We'll miss the future.”
The Government has made economic growth its
“number one mission”, aiming to secure the highest sustained
growth in the G7. Yet the UK has consistently lagged behind its
peers and in 2025, the IMF projected UK growth at
just 1.2%—below most major competitors.
Low investment is at the core of this challenge. The UK has
recorded the lowest share of investment in GDP among G7 countries
in 24 of the last 30
years and ranked in the bottom ten of OECD countries for
overall investment intensity. Closing this investment gap is now
essential to delivering the productivity, innovation, and
dynamism the British economy needs.
In a new inquiry launched today the Business and Trade Committee
will examine the causes of the UK's persistent underinvestment
and explore how the UK can raise capital formation by mobilising
greater levels of private and public finance—domestic and
foreign—into British firms and infrastructure.
We will consider:
-
A. Is British investment too low—and
why?
Focus: Macro perspectives from economists, analysts and
policy researchers
- Why has UK investment lagged so far behind peers for
decades?
- What is the scale of the investment shortfall, and how does
it affect productivity, growth and wages?

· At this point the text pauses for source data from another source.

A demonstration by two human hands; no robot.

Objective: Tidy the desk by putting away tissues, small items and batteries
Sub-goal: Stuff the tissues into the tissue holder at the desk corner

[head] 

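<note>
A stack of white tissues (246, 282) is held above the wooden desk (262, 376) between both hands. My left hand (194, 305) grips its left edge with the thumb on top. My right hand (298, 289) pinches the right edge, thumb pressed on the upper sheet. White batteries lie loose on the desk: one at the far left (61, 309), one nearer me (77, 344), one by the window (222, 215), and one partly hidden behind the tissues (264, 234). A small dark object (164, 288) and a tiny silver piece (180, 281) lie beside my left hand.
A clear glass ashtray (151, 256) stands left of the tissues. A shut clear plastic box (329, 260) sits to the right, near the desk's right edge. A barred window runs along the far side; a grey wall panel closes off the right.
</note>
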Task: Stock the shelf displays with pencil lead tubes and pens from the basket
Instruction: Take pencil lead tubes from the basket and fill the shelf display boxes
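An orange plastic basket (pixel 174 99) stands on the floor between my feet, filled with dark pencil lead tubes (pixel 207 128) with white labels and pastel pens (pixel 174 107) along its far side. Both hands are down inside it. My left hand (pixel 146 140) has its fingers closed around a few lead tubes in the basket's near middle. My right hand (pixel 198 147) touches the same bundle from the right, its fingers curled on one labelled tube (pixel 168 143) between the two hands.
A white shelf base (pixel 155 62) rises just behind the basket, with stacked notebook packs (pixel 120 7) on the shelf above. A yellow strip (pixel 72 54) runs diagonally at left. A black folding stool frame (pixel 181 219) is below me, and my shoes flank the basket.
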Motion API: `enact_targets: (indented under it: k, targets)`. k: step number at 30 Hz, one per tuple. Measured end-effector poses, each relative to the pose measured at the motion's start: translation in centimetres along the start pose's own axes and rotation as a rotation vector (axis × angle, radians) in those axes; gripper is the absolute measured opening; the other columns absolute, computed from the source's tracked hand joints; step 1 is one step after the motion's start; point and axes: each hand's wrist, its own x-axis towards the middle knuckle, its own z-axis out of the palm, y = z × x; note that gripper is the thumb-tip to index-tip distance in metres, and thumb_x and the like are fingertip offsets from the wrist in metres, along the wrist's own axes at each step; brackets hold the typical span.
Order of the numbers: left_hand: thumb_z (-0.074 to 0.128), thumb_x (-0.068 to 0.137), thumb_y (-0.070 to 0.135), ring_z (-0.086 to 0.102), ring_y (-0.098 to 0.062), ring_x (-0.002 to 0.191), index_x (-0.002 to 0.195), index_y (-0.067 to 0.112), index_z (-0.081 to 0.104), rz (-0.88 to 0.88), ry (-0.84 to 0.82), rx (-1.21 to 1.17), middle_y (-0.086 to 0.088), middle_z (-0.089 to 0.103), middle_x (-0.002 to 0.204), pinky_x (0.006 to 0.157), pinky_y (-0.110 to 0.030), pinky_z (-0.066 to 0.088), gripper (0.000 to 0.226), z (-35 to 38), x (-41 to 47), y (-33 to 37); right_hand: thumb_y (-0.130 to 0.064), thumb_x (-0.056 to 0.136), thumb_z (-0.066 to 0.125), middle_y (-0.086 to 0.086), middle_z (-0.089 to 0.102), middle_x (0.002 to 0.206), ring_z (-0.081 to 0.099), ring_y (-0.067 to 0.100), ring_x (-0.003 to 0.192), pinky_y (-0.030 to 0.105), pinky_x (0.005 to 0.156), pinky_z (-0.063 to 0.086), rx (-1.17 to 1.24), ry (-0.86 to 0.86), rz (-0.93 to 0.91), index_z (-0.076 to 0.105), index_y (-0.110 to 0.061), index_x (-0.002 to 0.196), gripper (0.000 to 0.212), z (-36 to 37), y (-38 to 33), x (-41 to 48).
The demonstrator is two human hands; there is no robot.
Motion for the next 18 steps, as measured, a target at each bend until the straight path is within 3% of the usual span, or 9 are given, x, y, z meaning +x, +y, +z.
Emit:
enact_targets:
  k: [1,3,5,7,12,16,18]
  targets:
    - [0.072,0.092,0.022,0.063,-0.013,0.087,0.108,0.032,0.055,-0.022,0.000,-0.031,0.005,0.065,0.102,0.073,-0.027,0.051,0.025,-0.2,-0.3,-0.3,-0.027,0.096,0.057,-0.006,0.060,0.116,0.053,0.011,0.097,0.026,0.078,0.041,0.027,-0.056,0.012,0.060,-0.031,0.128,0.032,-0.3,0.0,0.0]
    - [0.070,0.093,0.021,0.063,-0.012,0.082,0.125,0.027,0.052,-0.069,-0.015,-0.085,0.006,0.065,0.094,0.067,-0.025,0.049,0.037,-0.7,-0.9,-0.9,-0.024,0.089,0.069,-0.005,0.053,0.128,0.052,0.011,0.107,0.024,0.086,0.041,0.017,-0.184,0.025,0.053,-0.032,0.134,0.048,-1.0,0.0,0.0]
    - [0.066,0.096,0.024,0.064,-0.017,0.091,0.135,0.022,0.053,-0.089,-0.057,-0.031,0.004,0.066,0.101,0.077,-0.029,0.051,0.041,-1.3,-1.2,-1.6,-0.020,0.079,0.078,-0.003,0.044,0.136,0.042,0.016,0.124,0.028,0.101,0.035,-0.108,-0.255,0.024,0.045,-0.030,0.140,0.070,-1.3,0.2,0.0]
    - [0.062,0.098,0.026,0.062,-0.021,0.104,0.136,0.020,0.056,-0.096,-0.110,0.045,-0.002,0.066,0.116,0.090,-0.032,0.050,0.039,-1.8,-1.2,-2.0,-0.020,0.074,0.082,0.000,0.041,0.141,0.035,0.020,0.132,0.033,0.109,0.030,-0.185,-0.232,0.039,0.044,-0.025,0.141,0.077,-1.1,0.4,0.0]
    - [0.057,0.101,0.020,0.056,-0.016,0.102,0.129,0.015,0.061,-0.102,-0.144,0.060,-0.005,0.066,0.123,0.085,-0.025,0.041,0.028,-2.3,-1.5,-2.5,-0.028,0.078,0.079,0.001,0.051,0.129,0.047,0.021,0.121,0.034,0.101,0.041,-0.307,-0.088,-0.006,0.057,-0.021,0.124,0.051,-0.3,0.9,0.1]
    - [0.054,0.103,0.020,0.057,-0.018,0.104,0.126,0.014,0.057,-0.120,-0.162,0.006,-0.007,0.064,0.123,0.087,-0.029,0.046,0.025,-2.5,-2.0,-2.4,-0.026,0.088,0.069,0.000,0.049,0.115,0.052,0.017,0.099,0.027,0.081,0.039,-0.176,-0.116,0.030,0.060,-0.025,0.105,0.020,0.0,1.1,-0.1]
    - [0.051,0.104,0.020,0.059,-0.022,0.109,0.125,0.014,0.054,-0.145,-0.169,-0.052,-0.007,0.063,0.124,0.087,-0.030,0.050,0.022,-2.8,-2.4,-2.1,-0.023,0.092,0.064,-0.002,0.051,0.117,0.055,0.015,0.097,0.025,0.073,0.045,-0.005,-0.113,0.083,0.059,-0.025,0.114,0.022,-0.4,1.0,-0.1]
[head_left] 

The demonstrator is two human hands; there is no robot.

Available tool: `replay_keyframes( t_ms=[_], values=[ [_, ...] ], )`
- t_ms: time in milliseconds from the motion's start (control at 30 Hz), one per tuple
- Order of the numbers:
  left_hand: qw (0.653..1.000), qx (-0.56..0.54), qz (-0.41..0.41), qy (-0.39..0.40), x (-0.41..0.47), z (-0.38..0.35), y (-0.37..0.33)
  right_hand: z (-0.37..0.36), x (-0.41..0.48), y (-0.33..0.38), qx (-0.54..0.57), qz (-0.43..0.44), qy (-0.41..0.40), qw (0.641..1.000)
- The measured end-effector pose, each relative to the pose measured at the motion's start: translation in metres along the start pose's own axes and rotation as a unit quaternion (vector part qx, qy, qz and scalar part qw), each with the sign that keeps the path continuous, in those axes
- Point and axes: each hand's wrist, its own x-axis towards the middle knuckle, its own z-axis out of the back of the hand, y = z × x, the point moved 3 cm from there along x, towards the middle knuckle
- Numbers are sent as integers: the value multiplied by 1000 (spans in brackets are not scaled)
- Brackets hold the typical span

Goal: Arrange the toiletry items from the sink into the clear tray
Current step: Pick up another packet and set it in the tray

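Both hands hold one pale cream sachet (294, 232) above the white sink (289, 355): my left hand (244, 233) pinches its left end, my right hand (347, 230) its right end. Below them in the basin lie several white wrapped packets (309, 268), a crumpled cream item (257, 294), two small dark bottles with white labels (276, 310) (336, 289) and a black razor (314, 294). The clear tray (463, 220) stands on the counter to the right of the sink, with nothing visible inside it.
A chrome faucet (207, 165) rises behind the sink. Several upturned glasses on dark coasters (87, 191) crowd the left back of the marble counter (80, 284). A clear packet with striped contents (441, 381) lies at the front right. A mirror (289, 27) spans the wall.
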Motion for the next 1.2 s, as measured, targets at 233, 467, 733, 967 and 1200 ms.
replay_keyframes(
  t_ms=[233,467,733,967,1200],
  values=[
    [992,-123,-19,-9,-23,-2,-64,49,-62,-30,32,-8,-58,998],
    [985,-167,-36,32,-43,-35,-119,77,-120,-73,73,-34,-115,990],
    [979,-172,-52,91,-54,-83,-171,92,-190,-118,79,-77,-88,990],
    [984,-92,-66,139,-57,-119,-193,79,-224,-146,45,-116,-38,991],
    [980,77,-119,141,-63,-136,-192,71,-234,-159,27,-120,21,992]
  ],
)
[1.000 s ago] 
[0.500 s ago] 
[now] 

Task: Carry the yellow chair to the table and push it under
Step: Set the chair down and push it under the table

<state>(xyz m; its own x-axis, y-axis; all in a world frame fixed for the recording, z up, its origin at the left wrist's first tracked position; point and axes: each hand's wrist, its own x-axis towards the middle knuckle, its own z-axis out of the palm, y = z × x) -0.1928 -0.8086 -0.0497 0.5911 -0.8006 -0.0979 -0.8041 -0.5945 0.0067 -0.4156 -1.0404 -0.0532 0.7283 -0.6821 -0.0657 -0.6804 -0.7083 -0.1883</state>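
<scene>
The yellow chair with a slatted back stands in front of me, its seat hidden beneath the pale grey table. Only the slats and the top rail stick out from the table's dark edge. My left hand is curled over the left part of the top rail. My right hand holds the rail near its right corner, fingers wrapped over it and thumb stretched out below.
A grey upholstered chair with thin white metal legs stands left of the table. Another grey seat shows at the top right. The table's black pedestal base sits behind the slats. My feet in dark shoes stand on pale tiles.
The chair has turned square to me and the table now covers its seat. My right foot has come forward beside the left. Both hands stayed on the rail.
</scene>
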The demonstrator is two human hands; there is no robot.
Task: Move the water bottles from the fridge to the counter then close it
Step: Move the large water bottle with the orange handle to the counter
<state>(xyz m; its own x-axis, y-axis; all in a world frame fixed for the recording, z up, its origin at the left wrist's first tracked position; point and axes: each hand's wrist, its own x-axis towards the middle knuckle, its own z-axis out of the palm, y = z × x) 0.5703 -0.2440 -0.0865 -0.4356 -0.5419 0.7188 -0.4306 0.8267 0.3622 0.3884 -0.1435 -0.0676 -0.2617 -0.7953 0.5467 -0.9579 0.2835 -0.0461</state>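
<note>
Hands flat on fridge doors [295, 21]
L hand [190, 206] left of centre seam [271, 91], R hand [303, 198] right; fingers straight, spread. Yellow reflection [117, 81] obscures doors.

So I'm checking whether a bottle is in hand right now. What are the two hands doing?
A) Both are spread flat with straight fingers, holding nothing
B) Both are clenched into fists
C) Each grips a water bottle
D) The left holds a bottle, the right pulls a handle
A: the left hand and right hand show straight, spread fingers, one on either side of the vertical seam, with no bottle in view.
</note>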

- How does the UK's savings rate, corporate structure, or tax
regime affect capital formation?
- What international models or policy frameworks offer lessons
for the UK?
- How do macroeconomic policy and monetary conditions shape
capital flows into enterprise?
-
The suppliers of capital
Focus: Views from pension funds, equity markets, venture
funds, banks and foreign investors
- Do UK institutional investors allocate sufficient capital to
productive enterprise—and if not, what are the underlying
reasons?
- What constraints do pension funds, insurance companies, and
sovereign wealth funds face when investing in UK growth
assets?
- How does the UK's financial infrastructure—including equity
and debt markets—support or hinder productive investment?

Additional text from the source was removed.